## EXERCISE OBJECTIVE
State the number of lines in the following data that contain the string "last", and nothing else.

## INFORMATION SHOWN
──────────

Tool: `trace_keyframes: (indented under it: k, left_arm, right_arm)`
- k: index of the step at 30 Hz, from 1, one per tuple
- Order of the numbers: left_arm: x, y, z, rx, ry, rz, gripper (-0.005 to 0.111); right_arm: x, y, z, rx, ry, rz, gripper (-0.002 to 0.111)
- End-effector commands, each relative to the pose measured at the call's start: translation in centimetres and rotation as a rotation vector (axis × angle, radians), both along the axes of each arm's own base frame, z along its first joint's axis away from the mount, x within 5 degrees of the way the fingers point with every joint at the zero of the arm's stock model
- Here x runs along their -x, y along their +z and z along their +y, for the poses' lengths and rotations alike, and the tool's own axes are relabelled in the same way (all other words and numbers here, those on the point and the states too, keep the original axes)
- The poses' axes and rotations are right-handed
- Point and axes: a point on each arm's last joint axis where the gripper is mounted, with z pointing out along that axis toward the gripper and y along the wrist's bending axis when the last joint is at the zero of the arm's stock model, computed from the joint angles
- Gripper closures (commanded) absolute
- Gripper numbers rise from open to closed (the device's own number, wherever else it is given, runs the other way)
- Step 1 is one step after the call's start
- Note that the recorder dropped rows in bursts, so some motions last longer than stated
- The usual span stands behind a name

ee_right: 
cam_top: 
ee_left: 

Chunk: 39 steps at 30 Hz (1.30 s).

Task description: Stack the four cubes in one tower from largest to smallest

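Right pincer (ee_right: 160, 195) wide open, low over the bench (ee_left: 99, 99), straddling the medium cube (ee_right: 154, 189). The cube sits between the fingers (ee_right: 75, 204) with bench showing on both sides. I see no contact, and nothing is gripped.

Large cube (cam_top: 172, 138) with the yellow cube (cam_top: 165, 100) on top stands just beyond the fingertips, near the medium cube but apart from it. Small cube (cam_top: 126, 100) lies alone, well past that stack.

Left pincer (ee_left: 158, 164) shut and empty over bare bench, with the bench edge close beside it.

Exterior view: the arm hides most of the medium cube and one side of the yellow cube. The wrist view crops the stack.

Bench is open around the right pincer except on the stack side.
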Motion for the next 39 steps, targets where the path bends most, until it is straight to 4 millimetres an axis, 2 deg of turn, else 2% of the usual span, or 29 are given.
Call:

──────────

## ANSWER SECTION
2